September 18, 2018 at 8:47 pm

Posted in economics, health, policy

winter book forum 2018, part 2: what do people actually get out of college?

This Winter, we are discussing Bryan Caplan’s The Case Against Education. The main issue: We invest a ton in education and it seems to do good. But is that because schooling acts as a filter or because schooling gives your concrete skills or better ways of thinking? If education is mostly a filter (the signalling model), we should probably cut back on education a lot.

In this post, I’ll discuss the types of evidence that Caplan reviews. His book is empirical in that the strength of the argument relies on what other researchers have found. A short blog post does not do justice to this work. For example, he asks – how much do people learn in college? How much do people use specific skills (like algebra) in the workplace? Is there any evidence that learning is transferable – that people acquire “critical thinking?” Each of these topics commands one’s full attention, but we can only skim through the best here.

As you can expect from the title of the book, the direct benefits of education are pretty sparse. Probably the most damning evidence are studies that show that people don’t learn that much in college to start with. Another important fact is that few people ever use the skills – the few they may remember  – in work. Thus, it is very hard to argue for the simple human capital argument – educations makes you better because you learn valuable things. This can’t be right because people don’t learn or retain much in college.

Two related points: In response to those who argue that education imparts critical thinking, he points to evidence that learning is actually domain specific. Learning one area doesn’t seem to help in most others.
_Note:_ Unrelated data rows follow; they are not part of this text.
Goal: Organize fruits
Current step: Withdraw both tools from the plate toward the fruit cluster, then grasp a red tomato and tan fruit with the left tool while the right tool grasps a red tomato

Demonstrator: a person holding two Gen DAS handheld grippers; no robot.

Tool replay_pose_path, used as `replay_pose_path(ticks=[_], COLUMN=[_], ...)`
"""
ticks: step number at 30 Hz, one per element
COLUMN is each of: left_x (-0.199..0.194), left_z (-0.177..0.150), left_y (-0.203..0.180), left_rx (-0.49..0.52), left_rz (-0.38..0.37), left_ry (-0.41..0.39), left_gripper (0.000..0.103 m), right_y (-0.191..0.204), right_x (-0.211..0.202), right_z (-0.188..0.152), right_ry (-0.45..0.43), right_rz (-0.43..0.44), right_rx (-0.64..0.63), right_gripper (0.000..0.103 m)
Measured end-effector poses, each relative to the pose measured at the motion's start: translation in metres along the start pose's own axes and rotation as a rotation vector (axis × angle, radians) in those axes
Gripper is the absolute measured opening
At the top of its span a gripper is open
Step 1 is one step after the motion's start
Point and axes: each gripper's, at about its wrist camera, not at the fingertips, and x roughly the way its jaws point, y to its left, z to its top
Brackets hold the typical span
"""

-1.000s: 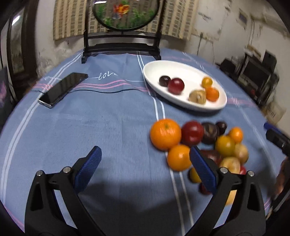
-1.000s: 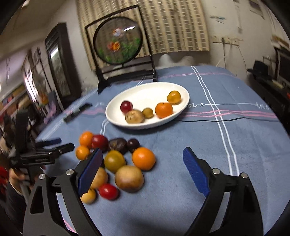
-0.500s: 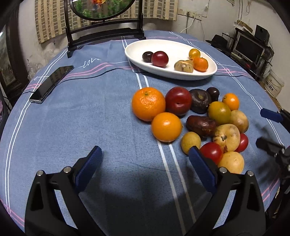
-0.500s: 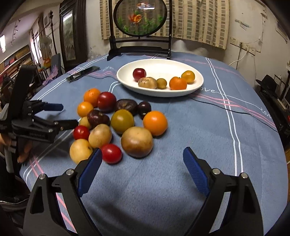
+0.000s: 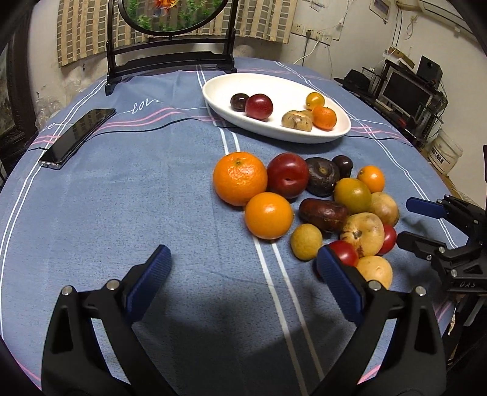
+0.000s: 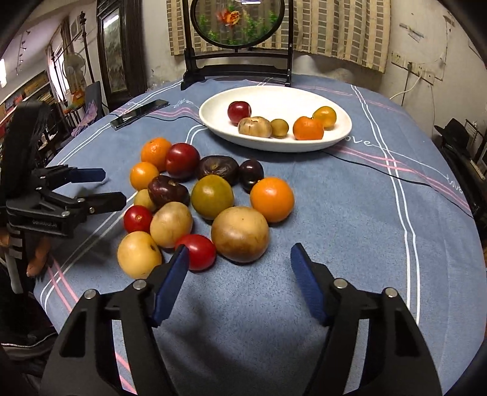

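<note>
Cloth (image 6: 350, 213) is covering the table, and everything is sitting on it. Nearest, the right gripper (image 6: 240, 274) is hovering just short of the fruit pile (image 6: 210, 195), its jaws closing with nothing between them; a red tomato (image 6: 197, 251) is lying just beside its left pad. The left gripper (image 5: 240, 280) is hanging released and empty, near the pile's other side, by another tomato (image 5: 345, 252). Beyond the pile, the white dish (image 6: 274, 143) is holding six fruits. A phone (image 5: 77, 137) is lying well left of the dish, and a round screen (image 6: 237, 22) is standing behind it.
</note>
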Motion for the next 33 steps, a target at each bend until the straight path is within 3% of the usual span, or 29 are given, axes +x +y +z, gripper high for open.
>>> replay_pose_path(ticks=[4,9,14,18,26,33], left_x=[-0.001,-0.003,-0.004,-0.005,-0.012,-0.013], left_z=[0.0,-0.001,-0.002,-0.003,-0.01,-0.034], left_y=[0.0,0.0,-0.002,-0.007,-0.019,-0.061], left_rx=[-0.005,0.0,0.016,0.036,0.093,0.218], left_rz=[-0.01,-0.021,-0.042,-0.049,-0.049,-0.031], left_ry=[-0.005,-0.013,-0.021,-0.019,-0.021,0.058], left_gripper=[0.098,0.098,0.098,0.098,0.098,0.098], right_y=[0.011,0.028,0.037,0.04,0.03,0.004], right_x=[-0.006,0.004,0.022,0.029,0.018,0.003], right_z=[-0.008,-0.011,-0.003,0.005,-0.004,-0.018], right_ry=[0.014,0.063,0.094,0.092,0.057,0.036], right_rz=[0.029,0.039,0.016,0.015,0.049,0.025], right_rx=[-0.04,-0.104,-0.127,-0.137,-0.11,-0.045], right_gripper=[0.069,0.043,0.041,0.032,0.031,0.031])
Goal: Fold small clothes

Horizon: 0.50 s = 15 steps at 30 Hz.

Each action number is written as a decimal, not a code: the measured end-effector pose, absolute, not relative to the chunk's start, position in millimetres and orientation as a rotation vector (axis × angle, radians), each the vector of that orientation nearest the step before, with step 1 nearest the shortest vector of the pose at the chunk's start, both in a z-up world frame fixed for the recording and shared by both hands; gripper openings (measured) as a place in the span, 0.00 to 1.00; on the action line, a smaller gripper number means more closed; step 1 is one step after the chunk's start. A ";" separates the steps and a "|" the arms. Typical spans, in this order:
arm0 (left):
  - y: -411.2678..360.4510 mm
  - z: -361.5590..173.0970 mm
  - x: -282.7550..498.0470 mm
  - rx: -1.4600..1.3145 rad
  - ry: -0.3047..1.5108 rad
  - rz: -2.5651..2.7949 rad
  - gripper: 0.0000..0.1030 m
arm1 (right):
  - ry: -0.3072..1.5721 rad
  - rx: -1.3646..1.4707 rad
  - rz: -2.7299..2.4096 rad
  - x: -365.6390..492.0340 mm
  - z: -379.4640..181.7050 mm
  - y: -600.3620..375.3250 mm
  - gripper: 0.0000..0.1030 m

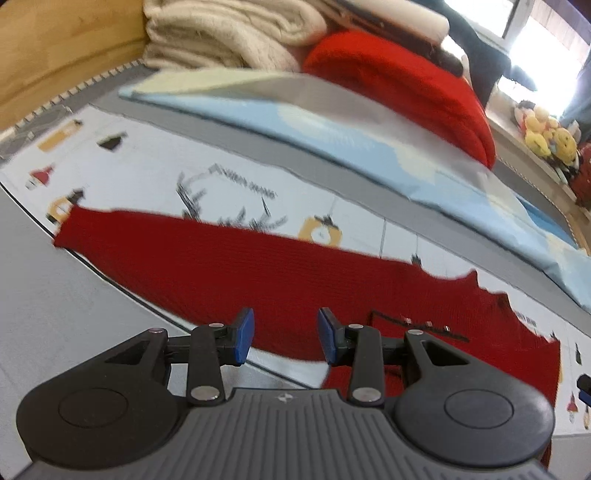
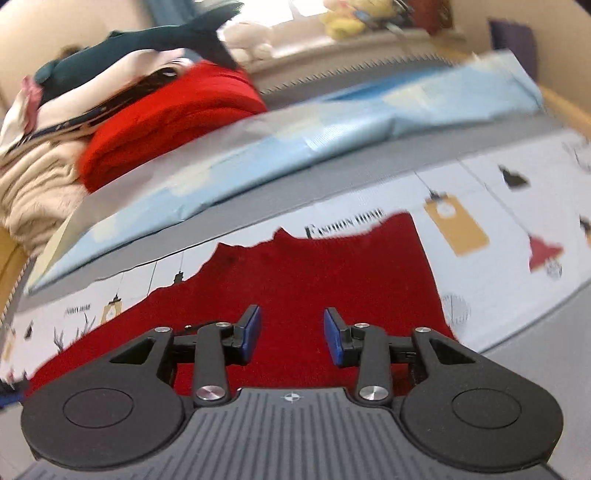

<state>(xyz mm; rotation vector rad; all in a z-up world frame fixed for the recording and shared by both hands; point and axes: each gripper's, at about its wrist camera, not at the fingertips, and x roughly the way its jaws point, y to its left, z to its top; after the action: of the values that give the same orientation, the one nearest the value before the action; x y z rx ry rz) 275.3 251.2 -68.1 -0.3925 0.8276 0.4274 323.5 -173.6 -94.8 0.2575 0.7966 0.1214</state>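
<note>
A dark red knit garment (image 1: 236, 266) lies flat on a white patterned sheet (image 1: 147, 162). In the left wrist view a long sleeve runs to the left. My left gripper (image 1: 286, 338) is open and empty, just above the garment's near edge. In the right wrist view the garment (image 2: 314, 273) fills the middle, its far edge jagged. My right gripper (image 2: 291, 334) is open and empty, hovering over the red fabric. Both views are blurred.
A light blue folded cover (image 1: 332, 129) lies behind the garment. A bright red folded knit (image 1: 406, 81) and cream blankets (image 1: 229, 33) are stacked at the back. Plush toys (image 1: 550, 136) sit on a sill. A wooden bed frame (image 1: 55, 55) is at the left.
</note>
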 end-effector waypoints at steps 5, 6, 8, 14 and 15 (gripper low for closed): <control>250.8 -21.5 295.6 -0.365 0.724 0.427 0.41 | 0.776 0.210 0.157 324.2 -90.5 -163.1 0.39; 253.1 -14.6 298.1 -0.377 0.699 0.418 0.41 | 0.769 0.204 0.160 322.7 -89.5 -161.8 0.39; 256.1 -6.1 304.0 -0.366 0.649 0.400 0.41 | 0.767 0.179 0.159 321.1 -88.9 -158.9 0.39; 276.5 -52.6 317.4 -0.220 0.702 0.474 0.41 | 0.761 0.136 0.191 320.5 -87.1 -153.7 0.39; 285.9 -63.5 318.4 -0.243 0.732 0.481 0.41 | 0.760 0.130 0.196 320.5 -87.2 -152.6 0.39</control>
<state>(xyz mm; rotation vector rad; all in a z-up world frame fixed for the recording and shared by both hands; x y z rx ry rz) 318.4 285.9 -63.5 -0.2431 0.7322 0.4811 320.5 -152.6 -87.2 0.1302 0.7596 0.1956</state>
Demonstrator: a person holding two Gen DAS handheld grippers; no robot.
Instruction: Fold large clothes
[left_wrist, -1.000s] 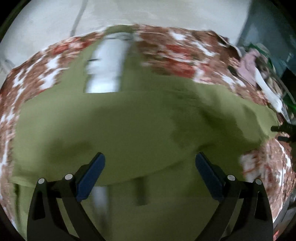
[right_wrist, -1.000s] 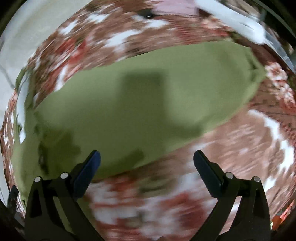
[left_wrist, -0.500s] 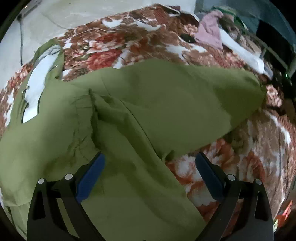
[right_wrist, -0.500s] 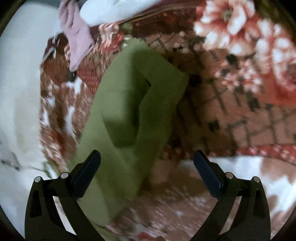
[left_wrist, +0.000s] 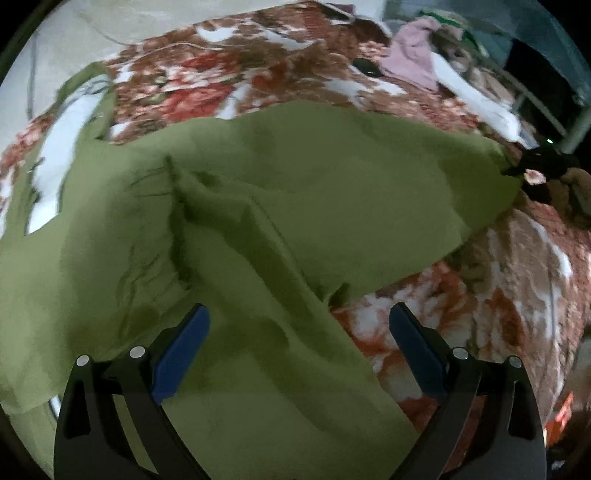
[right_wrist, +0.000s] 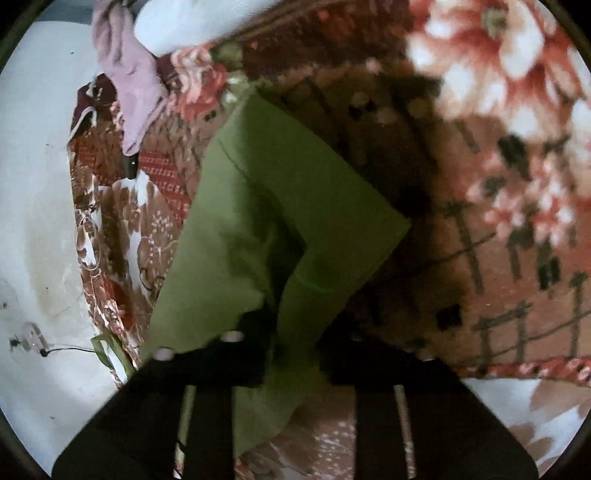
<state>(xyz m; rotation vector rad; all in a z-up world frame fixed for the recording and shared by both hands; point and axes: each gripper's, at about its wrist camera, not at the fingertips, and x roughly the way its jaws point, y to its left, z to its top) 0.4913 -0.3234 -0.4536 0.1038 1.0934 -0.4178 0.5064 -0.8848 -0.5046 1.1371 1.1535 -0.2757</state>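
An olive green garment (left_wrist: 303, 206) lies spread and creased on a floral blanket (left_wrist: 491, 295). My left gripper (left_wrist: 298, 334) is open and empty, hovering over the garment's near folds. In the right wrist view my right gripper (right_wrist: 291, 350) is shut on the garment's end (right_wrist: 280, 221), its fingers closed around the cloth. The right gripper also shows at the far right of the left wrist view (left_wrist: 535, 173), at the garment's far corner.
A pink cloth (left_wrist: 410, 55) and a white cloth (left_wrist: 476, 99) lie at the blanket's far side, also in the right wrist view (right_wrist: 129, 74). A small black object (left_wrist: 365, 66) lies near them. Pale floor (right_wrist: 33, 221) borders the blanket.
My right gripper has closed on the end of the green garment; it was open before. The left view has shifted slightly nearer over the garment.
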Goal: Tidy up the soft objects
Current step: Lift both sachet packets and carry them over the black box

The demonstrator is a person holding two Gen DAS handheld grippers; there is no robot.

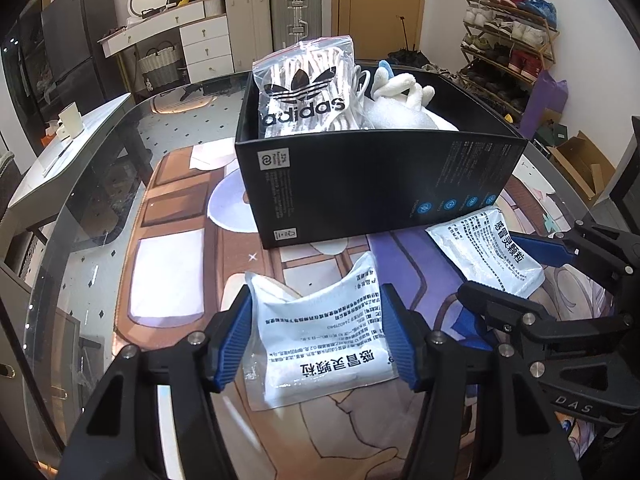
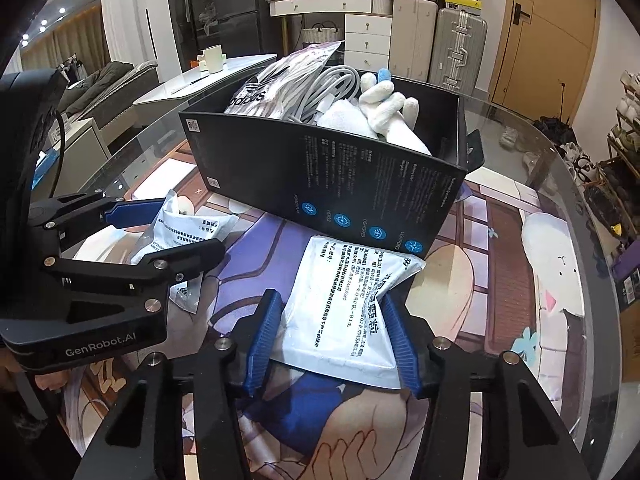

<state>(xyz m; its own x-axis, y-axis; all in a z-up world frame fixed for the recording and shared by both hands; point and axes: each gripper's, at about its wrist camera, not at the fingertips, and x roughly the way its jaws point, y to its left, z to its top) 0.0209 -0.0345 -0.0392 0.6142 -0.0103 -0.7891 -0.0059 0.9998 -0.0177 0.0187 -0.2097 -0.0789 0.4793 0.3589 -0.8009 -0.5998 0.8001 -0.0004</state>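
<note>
the big black box (image 1: 372, 184) sits on the tabletop (image 1: 100, 216) with a plush toy (image 2: 390, 106) and a bag of socks (image 1: 306, 88) inside. two soft white packets lie in front of it. your left gripper (image 1: 316, 340) squeezes one packet (image 1: 324, 332), and your right gripper (image 2: 334, 340) squeezes the other packet (image 2: 352, 300). both sets of fingers press the sides. the packets look light, squishy and a bit slippery, so hold them near the middle.

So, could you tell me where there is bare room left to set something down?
The box is crowded on its left with the Adidas bag, cables and plush toy. Bare mat lies right of the right packet; more lies left of the left packet. Each claw straddles a packet.
</note>
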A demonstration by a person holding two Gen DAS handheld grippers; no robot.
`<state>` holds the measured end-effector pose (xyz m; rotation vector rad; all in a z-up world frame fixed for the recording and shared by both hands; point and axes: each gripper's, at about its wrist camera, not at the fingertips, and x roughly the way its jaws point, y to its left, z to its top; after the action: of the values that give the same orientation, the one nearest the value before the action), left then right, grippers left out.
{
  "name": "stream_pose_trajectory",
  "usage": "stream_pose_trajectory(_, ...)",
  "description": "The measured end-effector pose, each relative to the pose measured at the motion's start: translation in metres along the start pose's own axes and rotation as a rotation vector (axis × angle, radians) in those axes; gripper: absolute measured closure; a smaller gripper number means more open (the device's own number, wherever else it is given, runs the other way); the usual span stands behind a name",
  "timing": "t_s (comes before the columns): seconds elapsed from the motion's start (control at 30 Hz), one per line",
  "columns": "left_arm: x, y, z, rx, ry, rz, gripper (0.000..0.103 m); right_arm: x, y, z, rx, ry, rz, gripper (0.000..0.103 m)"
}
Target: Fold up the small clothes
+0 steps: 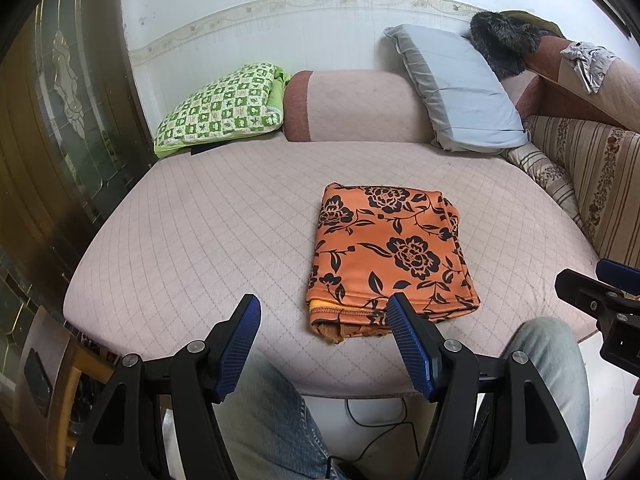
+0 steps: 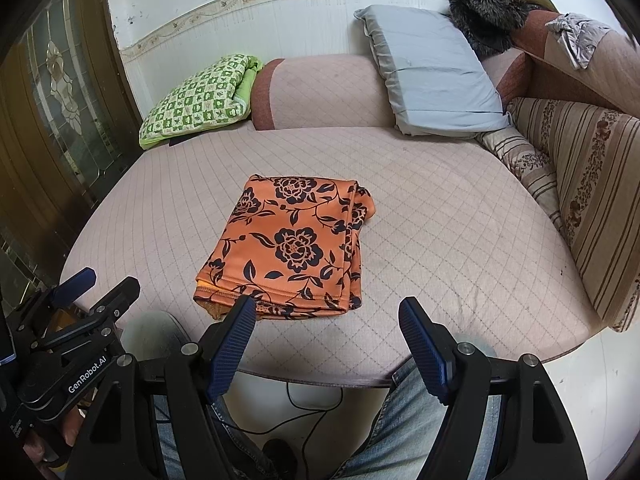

This is called “transfer learning” in psychology and it’s been rejected for a long, long time. Another fascinating point – if education improves you via human capital development, we’d expect your income to increase for every year of education you get. Instead, Caplan reports that studies of income show no increase in income until you hit 4 years of college – a classic sign of signalling – which economists call sheepskin effects.

Of course, no single study seals the deal and it may be that Caplan has misread some, or even a lot, of the studies. But is is unlikely he misread it all and it is consistent with the everyday view that formal education is not a particularly good way to impart skills. Thus, we should be very skeptical of claims that education is a great way to train people for the labor market. Next week: So what?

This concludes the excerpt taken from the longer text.